Viernes, 05 Octubre 2018 07:49

La adopción en Cuba siempre en beneficio de los niños

Escrito por Yuset Puig Pupo

Las Tunas.- Hace unos días, un viejo amigo, de esos entrañables, me dejó unas palabras muy sentidas en el correo. Me escribía a propósito de un comentario anterior que salió publicado en este medio con el nombre Mucho más que ir de blanco, y con el cual él se pronuncia en total desacuerdo.

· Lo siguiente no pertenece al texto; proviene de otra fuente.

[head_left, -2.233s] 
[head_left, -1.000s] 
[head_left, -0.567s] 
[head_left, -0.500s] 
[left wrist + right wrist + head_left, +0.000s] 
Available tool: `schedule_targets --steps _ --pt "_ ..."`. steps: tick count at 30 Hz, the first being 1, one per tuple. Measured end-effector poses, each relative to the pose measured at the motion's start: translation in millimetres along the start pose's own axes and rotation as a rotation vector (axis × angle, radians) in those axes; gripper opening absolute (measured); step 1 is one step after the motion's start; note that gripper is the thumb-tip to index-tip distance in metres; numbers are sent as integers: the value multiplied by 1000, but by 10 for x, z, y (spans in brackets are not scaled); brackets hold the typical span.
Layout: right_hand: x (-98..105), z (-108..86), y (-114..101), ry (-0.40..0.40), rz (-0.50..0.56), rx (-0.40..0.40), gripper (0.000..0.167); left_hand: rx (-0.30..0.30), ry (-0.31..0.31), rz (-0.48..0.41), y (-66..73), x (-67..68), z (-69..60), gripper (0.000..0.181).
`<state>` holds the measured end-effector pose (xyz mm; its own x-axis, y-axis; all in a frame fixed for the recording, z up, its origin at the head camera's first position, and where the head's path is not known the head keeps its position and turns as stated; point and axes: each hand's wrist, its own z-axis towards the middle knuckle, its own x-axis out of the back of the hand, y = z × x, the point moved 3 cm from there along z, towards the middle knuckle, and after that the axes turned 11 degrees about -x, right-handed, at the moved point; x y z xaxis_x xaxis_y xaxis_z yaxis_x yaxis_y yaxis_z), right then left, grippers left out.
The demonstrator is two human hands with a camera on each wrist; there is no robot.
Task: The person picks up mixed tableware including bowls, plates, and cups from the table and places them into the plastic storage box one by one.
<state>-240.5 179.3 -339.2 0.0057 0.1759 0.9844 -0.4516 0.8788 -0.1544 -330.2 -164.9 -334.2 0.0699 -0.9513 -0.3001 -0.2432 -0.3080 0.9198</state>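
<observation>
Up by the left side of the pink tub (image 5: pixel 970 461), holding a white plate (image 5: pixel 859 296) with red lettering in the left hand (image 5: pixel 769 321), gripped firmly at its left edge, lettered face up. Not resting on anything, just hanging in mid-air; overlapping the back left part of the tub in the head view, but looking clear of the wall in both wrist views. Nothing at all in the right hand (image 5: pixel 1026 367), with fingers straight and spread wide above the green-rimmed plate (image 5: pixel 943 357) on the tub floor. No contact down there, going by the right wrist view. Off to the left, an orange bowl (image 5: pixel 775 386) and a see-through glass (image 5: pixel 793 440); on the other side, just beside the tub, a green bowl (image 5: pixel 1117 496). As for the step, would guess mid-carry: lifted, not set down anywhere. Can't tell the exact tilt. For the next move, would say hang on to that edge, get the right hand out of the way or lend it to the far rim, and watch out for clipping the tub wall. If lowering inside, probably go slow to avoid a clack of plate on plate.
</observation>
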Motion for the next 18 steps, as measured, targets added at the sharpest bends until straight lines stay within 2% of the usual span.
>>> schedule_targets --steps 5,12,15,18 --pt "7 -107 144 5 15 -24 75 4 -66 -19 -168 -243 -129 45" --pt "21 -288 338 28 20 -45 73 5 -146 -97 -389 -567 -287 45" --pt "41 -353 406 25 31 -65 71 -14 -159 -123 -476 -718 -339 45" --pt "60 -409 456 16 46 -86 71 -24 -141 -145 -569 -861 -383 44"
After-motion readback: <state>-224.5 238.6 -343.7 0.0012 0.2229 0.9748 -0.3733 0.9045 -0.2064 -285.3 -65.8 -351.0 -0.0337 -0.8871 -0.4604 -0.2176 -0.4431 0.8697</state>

Para mi amigo, que por demás es jurista y uno de los buenos, la mayor preocupación no radica en el hecho de hacer posible la unión legal entre personas homosexuales, sino en la cuestión de cómo los niños se verían afectados en consecuencia, sobre todo si se trata de los mecanismos de adopción.
Enseguida entramos en un diálogo muy respetuoso (no todas las personas tienen la misma visión de los fenómenos sociales y eso no nos convierte en rivales). Como él, debo confesar que la infancia ocupa en mi vida y en mis quimeras la cúspide de lo intocable. La transparencia con la que un infante reacciona, ese instante cuando pasa de la sorpresa a la sonrisa, es el mejor indicador de que la sociedad es fértil y no tóxica, algo que en Cuba se me antoja real y no creo que el Artículo 68 del Proyecto de Constitución atente contra eso.
Para ser clara, la preocupación sobre quién está apto para adoptar a un niño y reúne los requisitos además, no es nada nuevo ni surge a propósito del matrimonio igualitario y las posibles familias homoparentales. En este país existen mecanismos muy rigurosos a la hora de decidir el futuro de un menor, eso no cambiaría de modo alguno ni sería más o menos flexible en dependencia de la orientación sexual de los que pretenden ser padres.
La legislatura vigente no priva a los homosexuales de la adopción. Como pareja no pueden hacerlo porque solo se reconoce la unión legal entre un hombre y una mujer, pero hasta el momento existe la posibilidad de entrar en el proceso de forma independiente, o sea ha estado vigente hace muchos años.
Este tipo de procedimiento no es muy frecuente en nuestra sociedad porque las familias cubanas son muy peculiares, casi siempre hay una abuela, un padre, una tía o una prima que ante una fatalidad asumen el rol materno con mucho cariño y efectividad. Cuando se efectúan son de jurisdicción voluntaria y no debe haber litigio.
Los adoptantes promueven un expediente ante el Tribunal Municipal de su localidad. Ese órgano judicial entrega el caso a la Fiscalía. Se investiga en la escuela, el barrio, "debajo de cada piedra"... Y al final es el Tribunal el que autoriza o no la adopción. Es irreversible y se realiza con exhaustividad.
Los requisitos establecidos en los artículos 100 y 101 del actual Código de Familia para los adoptantes son muy específicos, como: haber cumplido 25 años de edad y tener por lo menos 15 años más que los adoptados, hallarse en pleno goce de los derechos civiles y políticos, estar en situación de solventar las necesidades económicas y tener las condiciones morales y una conducta que permita presumir, razonablemente, que cumplirá los deberes que establece el Artículo 85.
Todo el procedimiento, que por demás conocen los juristas, no varía de ninguna manera ante el hecho de que quien desea tener una familia sea heterosexual o no. En primer lugar solo se inician para buscar el bienestar de los niños, retribuir afectos y equilibrar los parentescos que les vedó la vida.
En nuestra sociedad ya existen un sinnúmero de familias sui generis donde los niños están bajo la protección de homosexuales, aunque no tengan su custodia legal y no por esto dejan de estar comprometidos con la difícil tarea de cuidar y educar. Que exista una legislatura que ampare el proceso, desde mi modo de ver las cosas, solo asegura que se respeten y cumplan los deberes y derechos establecidos.
Las preocupaciones de mi amigo son entendibles, como todas las que se generan alrededor de las circunstancias que propician el futuro de nuestros infantes. Al respecto se ha generado mucho debate, con opiniones encontradas y también muy divulgadas. Estas catarsis se me antojan saludables. Son una manera de repensar en todos los aspectos, la sociedad que queremos, más inclusiva y justa, donde todos tenemos voz, para asentir o discrepar de los otros.